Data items
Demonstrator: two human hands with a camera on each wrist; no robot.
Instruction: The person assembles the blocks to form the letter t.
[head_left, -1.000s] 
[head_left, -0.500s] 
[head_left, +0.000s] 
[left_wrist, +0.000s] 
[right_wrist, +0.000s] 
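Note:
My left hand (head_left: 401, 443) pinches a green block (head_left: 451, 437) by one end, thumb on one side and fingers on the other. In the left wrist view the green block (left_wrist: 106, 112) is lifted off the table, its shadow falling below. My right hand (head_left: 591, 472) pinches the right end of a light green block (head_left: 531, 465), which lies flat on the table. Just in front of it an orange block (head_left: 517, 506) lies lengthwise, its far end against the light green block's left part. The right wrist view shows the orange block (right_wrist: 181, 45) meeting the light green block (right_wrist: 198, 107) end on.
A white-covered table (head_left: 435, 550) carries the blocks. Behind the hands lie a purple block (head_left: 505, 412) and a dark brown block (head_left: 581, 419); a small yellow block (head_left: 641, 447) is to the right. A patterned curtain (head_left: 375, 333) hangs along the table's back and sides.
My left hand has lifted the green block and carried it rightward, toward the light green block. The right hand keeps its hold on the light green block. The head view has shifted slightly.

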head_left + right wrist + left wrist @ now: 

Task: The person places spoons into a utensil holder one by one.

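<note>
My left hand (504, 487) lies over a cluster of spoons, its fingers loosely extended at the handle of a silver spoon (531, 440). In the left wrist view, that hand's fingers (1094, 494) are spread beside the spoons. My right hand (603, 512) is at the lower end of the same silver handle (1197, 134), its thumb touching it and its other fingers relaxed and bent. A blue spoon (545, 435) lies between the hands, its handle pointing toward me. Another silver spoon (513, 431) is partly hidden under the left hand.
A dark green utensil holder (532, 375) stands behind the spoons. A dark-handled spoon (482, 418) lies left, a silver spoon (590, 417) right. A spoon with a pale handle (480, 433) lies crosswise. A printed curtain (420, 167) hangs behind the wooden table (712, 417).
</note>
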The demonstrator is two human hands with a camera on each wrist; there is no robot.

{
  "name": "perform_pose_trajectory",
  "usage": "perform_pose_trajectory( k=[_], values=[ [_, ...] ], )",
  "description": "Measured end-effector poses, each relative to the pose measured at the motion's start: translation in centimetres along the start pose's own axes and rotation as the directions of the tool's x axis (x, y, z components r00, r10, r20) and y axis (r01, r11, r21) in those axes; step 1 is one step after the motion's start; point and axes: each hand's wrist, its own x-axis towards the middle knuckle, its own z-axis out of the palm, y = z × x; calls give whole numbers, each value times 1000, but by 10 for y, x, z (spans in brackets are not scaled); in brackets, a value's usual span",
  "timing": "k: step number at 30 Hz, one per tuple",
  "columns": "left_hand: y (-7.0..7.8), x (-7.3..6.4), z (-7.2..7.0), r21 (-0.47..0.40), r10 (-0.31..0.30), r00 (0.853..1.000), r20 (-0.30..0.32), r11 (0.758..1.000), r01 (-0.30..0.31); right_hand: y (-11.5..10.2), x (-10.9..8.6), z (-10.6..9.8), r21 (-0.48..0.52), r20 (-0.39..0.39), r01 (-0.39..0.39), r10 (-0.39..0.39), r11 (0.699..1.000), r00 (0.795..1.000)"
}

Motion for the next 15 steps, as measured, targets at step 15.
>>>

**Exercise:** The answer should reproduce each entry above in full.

**Written response:**
Demonstrator: two human hands with a camera on each wrist; no robot.
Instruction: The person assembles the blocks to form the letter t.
[head_left, -1.000s] 
[head_left, -0.500s] 
[head_left, +0.000s] 
[left_wrist, +0.000s] 
[right_wrist, +0.000s] 
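Note:
My left hand (head_left: 401, 443) pinches a green block (head_left: 451, 437) by one end, thumb on one side and fingers on the other. In the left wrist view the green block (left_wrist: 106, 112) is lifted off the table, its shadow falling below. My right hand (head_left: 591, 472) pinches the right end of a light green block (head_left: 531, 465), which lies flat on the table. Just in front of it an orange block (head_left: 517, 506) lies lengthwise, its far end against the light green block's left part. The right wrist view shows the orange block (right_wrist: 181, 45) meeting the light green block (right_wrist: 198, 107) end on.
A white-covered table (head_left: 435, 550) carries the blocks. Behind the hands lie a purple block (head_left: 505, 412) and a dark brown block (head_left: 581, 419); a small yellow block (head_left: 641, 447) is to the right. A patterned curtain (head_left: 375, 333) hangs along the table's back and sides.
My left hand has lifted the green block and carried it rightward, toward the light green block. The right hand keeps its hold on the light green block. The head view has shifted slightly.
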
head_left + right wrist + left wrist @ now: 

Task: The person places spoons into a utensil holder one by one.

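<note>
My left hand (504, 487) lies over a cluster of spoons, its fingers loosely extended at the handle of a silver spoon (531, 440). In the left wrist view, that hand's fingers (1094, 494) are spread beside the spoons. My right hand (603, 512) is at the lower end of the same silver handle (1197, 134), its thumb touching it and its other fingers relaxed and bent. A blue spoon (545, 435) lies between the hands, its handle pointing toward me. Another silver spoon (513, 431) is partly hidden under the left hand.
A dark green utensil holder (532, 375) stands behind the spoons. A dark-handled spoon (482, 418) lies left, a silver spoon (590, 417) right. A spoon with a pale handle (480, 433) lies crosswise. A printed curtain (420, 167) hangs behind the wooden table (712, 417).
</note>
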The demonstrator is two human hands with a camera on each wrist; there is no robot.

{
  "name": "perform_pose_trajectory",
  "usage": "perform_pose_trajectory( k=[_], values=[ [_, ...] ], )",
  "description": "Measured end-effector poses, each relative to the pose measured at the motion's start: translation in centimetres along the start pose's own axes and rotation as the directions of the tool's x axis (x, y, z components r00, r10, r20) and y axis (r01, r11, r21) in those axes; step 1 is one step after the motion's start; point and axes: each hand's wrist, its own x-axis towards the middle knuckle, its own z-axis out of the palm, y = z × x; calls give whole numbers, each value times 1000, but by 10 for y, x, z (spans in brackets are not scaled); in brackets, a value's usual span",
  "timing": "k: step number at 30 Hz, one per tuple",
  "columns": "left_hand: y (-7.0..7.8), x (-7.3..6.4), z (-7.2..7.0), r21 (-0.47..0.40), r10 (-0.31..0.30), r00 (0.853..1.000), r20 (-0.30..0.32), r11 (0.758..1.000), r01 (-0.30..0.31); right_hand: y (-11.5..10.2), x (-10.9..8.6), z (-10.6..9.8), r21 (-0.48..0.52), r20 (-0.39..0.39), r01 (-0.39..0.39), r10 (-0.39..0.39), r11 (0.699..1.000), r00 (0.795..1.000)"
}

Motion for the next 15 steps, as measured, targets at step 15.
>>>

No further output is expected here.